Ebola aid pledges far short of US$1 billion needed: UN

A team of funeral agents specialised in the burial of victims of the Ebola virus put a body in a grave at the Fing Tom cemetery in Freetown, Sierra Leone on Oct 10, 2014. Pledges of financial aid to fight Ebola have fallen far short of the US$1 billi
A team of funeral agents specialised in the burial of victims of the Ebola virus put a body in a grave at the Fing Tom cemetery in Freetown, Sierra Leone on Oct 10, 2014. Pledges of financial aid to fight Ebola have fallen far short of the US$1 billion (S$1.27 billion) needed by the United Nations, with only one quarter of the amount raised, a UN official said Friday. -- PHOTO: AFP 

UNITED NATIONS, United States (AFP) - Pledges of financial aid to fight Ebola have fallen far short of the US$1 billion (S$1.27 billion) needed by the United Nations, with only one quarter of the amount raised, a UN official said Friday.

UN Deputy Secretary-General Jan Eliasson also appealed for doctors, nurses and other health care personnel to come forward to work in desperately needed treatment centres to be set up in West Africa.

"Of the one billion dollars sought... only one quarter has been funded," Eliasson told the UN General Assembly.

Another US$20 million has been pledged separately for a trust fund set up by the UN to help pay for the international response to Ebola.

"We need more - we need much more," Eliasson said.

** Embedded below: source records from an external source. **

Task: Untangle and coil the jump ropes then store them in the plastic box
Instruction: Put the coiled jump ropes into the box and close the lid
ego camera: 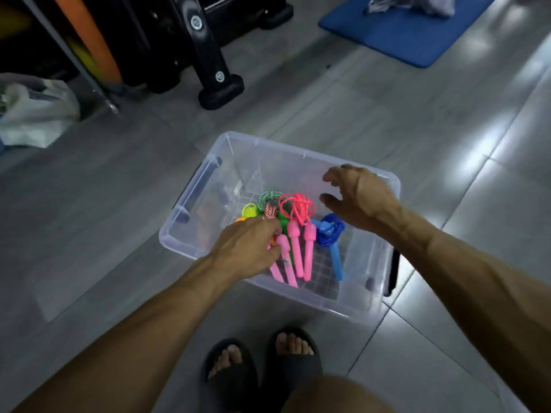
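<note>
Reaching down from the lower left, the left hand (247,245) sits inside the clear plastic box (190,192), knuckles up and wrist bent, its fingers curled around the upper end of a pink handle (286,263) among the jump ropes (298,234). Just beyond those fingertips lie a yellow-green loop (249,210) and a green-and-white braided coil (268,198); beside them, toward the other hand, a pink cord (298,205) is bunched above more pink handles. The right hand (357,198) comes in from the right with the forearm stretched straight, hovering over the far right part of the box, fingers spread and loosely bent, gripping nothing. Below its thumb rests a blue rope (329,234), coiled on its blue handle. The box stands on grey floor tiles (387,114), in front of two feet in black slippers (262,368).
</note>
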Tool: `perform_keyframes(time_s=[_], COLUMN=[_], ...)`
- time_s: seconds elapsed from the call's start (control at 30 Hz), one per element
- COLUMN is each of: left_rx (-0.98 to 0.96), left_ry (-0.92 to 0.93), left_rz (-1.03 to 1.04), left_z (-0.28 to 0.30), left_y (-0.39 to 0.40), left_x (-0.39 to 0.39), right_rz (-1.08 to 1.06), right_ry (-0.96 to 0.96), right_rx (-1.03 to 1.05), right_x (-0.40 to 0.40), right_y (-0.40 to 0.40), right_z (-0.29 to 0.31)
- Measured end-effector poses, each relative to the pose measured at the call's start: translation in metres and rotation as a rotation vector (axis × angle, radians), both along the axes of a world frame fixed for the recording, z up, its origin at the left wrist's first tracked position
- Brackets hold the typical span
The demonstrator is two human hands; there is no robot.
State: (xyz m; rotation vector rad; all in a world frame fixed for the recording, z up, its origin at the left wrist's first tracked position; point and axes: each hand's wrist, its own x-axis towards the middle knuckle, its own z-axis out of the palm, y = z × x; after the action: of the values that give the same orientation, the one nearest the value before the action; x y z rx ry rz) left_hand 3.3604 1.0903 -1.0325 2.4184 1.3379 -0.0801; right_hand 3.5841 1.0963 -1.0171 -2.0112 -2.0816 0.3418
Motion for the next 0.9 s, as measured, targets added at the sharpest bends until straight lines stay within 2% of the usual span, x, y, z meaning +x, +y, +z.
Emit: perform_keyframes(time_s=[0.17,0.33,0.5,0.67,0.8,0.9], left_rx=[0.055,0.104,0.037,-0.089,-0.182,-0.22], left_ry=[-0.078,-0.081,-0.053,-0.006,0.017,-0.038], left_rz=[-0.17,-0.371,-0.533,-0.676,-0.771,-0.769], left_z=[0.04,0.041,-0.001,-0.062,-0.115,-0.146], left_y=[-0.037,-0.065,-0.096,-0.136,-0.172,-0.189], left_x=[0.04,0.115,0.207,0.299,0.354,0.385], right_rz=[-0.059,-0.203,-0.42,-0.627,-0.786,-0.888], right_ry=[-0.083,-0.145,-0.081,-0.027,0.002,0.044], right_rx=[0.015,0.002,-0.036,-0.163,-0.279,-0.381], right_x=[0.04,0.102,0.192,0.279,0.321,0.338], right_y=[-0.052,-0.104,-0.17,-0.26,-0.334,-0.377], right_z=[0.05,0.051,0.014,-0.041,-0.091,-0.124])
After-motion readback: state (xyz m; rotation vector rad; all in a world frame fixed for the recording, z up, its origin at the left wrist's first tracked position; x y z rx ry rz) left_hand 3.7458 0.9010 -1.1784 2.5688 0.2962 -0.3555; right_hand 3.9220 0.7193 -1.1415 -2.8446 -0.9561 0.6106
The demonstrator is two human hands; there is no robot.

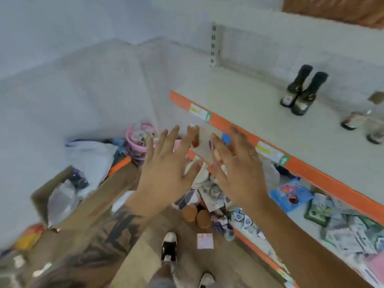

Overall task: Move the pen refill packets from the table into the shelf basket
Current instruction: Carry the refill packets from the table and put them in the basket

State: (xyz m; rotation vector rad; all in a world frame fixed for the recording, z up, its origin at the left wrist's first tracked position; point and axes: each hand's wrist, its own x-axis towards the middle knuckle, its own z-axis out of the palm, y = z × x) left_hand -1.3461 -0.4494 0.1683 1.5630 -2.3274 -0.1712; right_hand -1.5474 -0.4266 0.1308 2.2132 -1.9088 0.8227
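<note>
A clear, blurred packet (204,145) hangs in the air between my two hands, in front of the orange shelf edge (232,125). My left hand (166,169) is stretched forward with its fingers straight and spread, and its fingertips touch the packet's left side. On the other side my right hand (236,171), wearing a ring, is spread out too, its fingers against the packet. Whether this packet is a pen refill packet is too blurred to tell. A pink round basket (138,140) sits low behind my left hand.
The upper shelf (259,96) holds a pair of small dark boots (301,90) and other small shoes (363,125). The lower shelf (311,221) is crowded with packets and cards. Open cardboard boxes (87,200) and loose goods lie on the floor by my feet (169,248).
</note>
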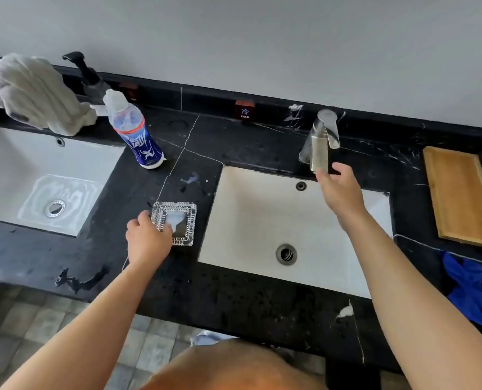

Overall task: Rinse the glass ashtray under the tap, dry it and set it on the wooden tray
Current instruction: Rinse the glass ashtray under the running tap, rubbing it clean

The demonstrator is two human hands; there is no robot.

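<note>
**Ashtray on bench, tap not running**

Glass ashtray [175, 223] sits on black bench [234, 294] just left of the right-hand sink [251, 220], whitish residue inside. Left hand [146, 241] curled over its near-left corner, fingers on the rim and clamped on the glass. Right hand [339, 190] up at base of metal tap [321, 142], fingers loosely spread w/ tips touching it, nothing gripped. Wooden tray [459, 195] lies on bench right of sink, well apart from ashtray. Blue cloth [476, 294] near tray's front edge. Bottle [134, 133] & white towel [34, 91] by the left sink [14, 164].
</note>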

The UN official appealed to the 193-nation General Assembly for more money and resources as the World Health Organisation announced that the death toll had crossed the threshold of 4,000.

Liberia, Sierra Leone and Guinea continue to be the epidemic's epicentre, but this week saw the first Ebola death in the United States, while a nurse in Spain was fighting for her life after being infected while treating an Ebola patient who died.

The United Nations has appealed for US$1 billion to fund an international response that officials admit has been slow and has yet to catch up to the rapid-fire spread of the virus.

"Speed is of the essence," said Eliasson. "A contribution within days is more important than a larger contribution within weeks."

He called for a "surge" in trained health care personnel to set up treatment centres in West Africa, where hospitals and clinics have been overwhelmed with the caseload.

The UN's Ebola coordinator, David Nabarro, said the number of cases was doubling every three to four weeks and that a much greater effort was needed to beat back the deadly epidemic.

"Without this global movement, it will be impossible to get this disease quickly under control and the world will have to live with the Ebola virus forever," he warned.

Nabarro drew a list of what was needed: doctors and nurses to come in as teams to help start treatment centres, aeroplanes, helicopters, vehicles, motorbikes and boats to reach rural areas.

The fight against Ebola involves "just about every country in the world", he said.

Nabarro told the world body that there would be more requests "for cash because this is an expensive job."